▶ [PROVIDED MATERIAL]:
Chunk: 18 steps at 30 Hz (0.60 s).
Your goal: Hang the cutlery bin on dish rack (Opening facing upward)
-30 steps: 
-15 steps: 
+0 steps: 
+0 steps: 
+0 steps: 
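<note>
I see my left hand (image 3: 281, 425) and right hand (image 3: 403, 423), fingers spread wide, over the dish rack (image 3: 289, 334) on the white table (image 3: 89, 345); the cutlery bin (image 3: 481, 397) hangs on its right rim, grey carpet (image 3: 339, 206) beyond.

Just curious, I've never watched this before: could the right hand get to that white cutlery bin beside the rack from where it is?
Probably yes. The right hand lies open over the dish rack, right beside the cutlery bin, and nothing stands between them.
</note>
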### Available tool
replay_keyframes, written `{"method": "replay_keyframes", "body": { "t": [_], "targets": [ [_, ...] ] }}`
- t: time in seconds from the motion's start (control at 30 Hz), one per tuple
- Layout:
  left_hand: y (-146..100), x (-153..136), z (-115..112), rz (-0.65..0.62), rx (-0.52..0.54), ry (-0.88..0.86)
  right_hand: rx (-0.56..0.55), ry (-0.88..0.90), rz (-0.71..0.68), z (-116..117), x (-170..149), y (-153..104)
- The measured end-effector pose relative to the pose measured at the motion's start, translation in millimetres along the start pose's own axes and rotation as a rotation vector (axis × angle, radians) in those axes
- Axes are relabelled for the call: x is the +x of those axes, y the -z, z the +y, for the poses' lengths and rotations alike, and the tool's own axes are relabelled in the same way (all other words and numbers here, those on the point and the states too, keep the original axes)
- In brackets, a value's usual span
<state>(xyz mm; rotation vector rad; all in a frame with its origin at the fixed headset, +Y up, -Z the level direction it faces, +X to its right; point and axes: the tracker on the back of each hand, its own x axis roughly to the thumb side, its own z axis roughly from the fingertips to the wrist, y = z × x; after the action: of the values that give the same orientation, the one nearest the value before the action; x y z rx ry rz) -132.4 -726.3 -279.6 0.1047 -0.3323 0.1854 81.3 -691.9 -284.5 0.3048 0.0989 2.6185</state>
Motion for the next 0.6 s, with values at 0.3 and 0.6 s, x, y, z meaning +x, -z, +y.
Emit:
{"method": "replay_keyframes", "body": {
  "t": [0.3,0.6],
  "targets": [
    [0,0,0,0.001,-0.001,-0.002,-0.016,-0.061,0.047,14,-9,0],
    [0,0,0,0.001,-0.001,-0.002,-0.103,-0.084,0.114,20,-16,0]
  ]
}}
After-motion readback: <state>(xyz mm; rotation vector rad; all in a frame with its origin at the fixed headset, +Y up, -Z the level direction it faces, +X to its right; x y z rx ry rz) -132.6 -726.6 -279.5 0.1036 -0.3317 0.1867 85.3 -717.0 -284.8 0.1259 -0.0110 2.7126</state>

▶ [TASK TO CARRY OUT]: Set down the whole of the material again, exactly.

▶ [WRITTEN SOLUTION]:
Chunk: 18 steps at 30 Hz (0.60 s).
Your goal: Hang the cutlery bin on dish rack (Opening facing upward)
-30 steps: 
-15 steps: 
+0 steps: 
+0 steps: 
+0 steps: 
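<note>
I see my left hand (image 3: 281, 425) and right hand (image 3: 403, 423), fingers spread wide, over the dish rack (image 3: 289, 334) on the white table (image 3: 89, 345); the cutlery bin (image 3: 481, 397) hangs on its right rim, grey carpet (image 3: 339, 206) beyond.

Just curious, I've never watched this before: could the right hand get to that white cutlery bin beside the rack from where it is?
Probably yes. The right hand lies open over the dish rack, right beside the cutlery bin, and nothing stands between them.
</note>
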### Available tool
replay_keyframes, written `{"method": "replay_keyframes", "body": { "t": [_], "targets": [ [_, ...] ] }}`
- t: time in seconds from the motion's start (control at 30 Hz), one per tuple
- Layout:
  left_hand: y (-146..100), x (-153..136), z (-115..112), rz (-0.65..0.62), rx (-0.52..0.54), ry (-0.88..0.86)
  right_hand: rx (-0.56..0.55), ry (-0.88..0.90), rz (-0.71..0.68), z (-116..117), x (-170..149), y (-153..104)
- The measured end-effector pose relative to the pose measured at the motion's start, translation in millimetres along the start pose's own axes and rotation as a rotation vector (axis × angle, radians) in those axes
- Axes are relabelled for the call: x is the +x of those axes, y the -z, z the +y, for the poses' lengths and rotations alike, and the tool's own axes are relabelled in the same way (all other words and numbers here, those on the point and the states too, keep the original axes)
- In brackets, a value's usual span
<state>(xyz mm; rotation vector rad; all in a frame with its origin at the fixed headset, +Y up, -Z the level direction it faces, +X to its right; point and axes: the tracker on the back of each hand, its own x axis roughly to the thumb side, its own z axis roughly from the fingertips to the wrist, y = z × x; after the action: of the values that give the same orientation, the one nearest the value before the action; x y z rx ry rz) -132.4 -726.3 -279.6 0.1047 -0.3323 0.1854 81.3 -691.9 -284.5 0.3048 0.0989 2.6185</state>
Motion for the next 0.6 s, with values at 0.3 and 0.6 s, x, y, z meaning +x, -z, +y.
Emit:
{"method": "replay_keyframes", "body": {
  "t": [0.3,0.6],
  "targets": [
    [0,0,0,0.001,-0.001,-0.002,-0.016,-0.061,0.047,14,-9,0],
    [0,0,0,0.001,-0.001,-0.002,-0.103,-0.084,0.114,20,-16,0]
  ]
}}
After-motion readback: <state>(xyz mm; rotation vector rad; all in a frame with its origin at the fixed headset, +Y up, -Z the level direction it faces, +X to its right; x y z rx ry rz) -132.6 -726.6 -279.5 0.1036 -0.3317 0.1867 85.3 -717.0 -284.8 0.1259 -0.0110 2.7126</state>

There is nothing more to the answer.